** Work item **
Pictures stay out; print the rest of the listing below exactly as it stands.

** Data excerpt **
= Beginning of Section =
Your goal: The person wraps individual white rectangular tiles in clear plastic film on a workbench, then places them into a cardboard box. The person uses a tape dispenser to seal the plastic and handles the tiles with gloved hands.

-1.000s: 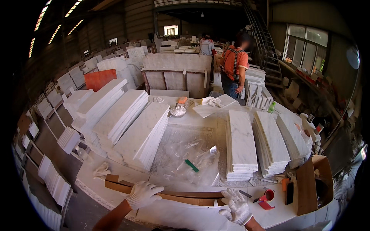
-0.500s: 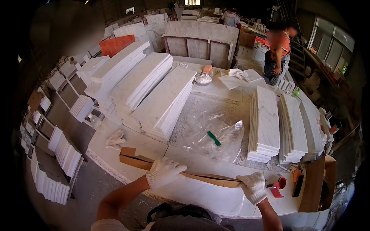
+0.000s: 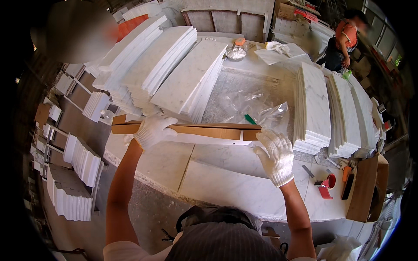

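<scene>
A long, narrow cardboard strip (image 3: 204,131), brown with a white lower side, lies crosswise in front of me over the marble-topped table. My left hand (image 3: 152,132), in a white knit glove, is closed round it near its left end. At the strip's right end is my right hand (image 3: 277,157), gloved alike. Its fingers are stretched and the thumb stands apart, with the fingertips at the corner of the cardboard. Nearer to me lies a curved white marble slab (image 3: 228,187). Crumpled clear plastic (image 3: 272,117) and a green piece (image 3: 250,119) show just beyond the strip.
Stacked marble slabs stand at the left (image 3: 191,74) and right (image 3: 316,104). A red tape dispenser (image 3: 326,187) and an open cardboard box (image 3: 368,187) are at the near right. Farther off are a bowl of white powder (image 3: 236,53) and a person in orange (image 3: 346,39).
The cardboard strip has moved away from me and left, with my left hand gripping it. My right hand's fingers have opened out at its end. The view has tipped downward.
</scene>
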Action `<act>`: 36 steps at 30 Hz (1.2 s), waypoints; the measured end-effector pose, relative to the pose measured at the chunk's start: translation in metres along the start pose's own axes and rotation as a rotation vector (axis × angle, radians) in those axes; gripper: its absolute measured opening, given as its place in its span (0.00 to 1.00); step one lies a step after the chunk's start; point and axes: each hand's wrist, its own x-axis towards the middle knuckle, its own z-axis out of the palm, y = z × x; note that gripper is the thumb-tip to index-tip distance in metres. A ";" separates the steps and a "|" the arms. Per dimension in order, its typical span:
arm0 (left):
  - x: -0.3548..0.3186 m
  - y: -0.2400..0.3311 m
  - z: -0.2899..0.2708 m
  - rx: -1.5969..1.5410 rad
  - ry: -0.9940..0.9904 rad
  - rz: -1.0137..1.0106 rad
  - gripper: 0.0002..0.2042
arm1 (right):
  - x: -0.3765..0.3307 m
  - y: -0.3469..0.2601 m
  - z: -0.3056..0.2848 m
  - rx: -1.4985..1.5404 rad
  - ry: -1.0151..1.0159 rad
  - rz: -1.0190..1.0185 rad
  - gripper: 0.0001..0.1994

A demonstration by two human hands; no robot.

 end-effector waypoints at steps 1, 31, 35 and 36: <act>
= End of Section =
** Exercise output **
Your goal: The person wraps individual white rectangular tiles in clear plastic film on a workbench, then places them into a cardboard box. The person uses a tape dispenser to seal the plastic and handles the tiles with gloved hands.

-1.000s: 
-0.500s: 
+0.000s: 

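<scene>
A long, narrow cardboard strip (image 3: 204,131), brown with a white lower side, lies crosswise in front of me over the marble-topped table. My left hand (image 3: 152,132), in a white knit glove, is closed round it near its left end. At the strip's right end is my right hand (image 3: 277,157), gloved alike. Its fingers are stretched and the thumb stands apart, with the fingertips at the corner of the cardboard. Nearer to me lies a curved white marble slab (image 3: 228,187). Crumpled clear plastic (image 3: 272,117) and a green piece (image 3: 250,119) show just beyond the strip.
Stacked marble slabs stand at the left (image 3: 191,74) and right (image 3: 316,104). A red tape dispenser (image 3: 326,187) and an open cardboard box (image 3: 368,187) are at the near right. Farther off are a bowl of white powder (image 3: 236,53) and a person in orange (image 3: 346,39).
The cardboard strip has moved away from me and left, with my left hand gripping it. My right hand's fingers have opened out at its end. The view has tipped downward.
</scene>
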Action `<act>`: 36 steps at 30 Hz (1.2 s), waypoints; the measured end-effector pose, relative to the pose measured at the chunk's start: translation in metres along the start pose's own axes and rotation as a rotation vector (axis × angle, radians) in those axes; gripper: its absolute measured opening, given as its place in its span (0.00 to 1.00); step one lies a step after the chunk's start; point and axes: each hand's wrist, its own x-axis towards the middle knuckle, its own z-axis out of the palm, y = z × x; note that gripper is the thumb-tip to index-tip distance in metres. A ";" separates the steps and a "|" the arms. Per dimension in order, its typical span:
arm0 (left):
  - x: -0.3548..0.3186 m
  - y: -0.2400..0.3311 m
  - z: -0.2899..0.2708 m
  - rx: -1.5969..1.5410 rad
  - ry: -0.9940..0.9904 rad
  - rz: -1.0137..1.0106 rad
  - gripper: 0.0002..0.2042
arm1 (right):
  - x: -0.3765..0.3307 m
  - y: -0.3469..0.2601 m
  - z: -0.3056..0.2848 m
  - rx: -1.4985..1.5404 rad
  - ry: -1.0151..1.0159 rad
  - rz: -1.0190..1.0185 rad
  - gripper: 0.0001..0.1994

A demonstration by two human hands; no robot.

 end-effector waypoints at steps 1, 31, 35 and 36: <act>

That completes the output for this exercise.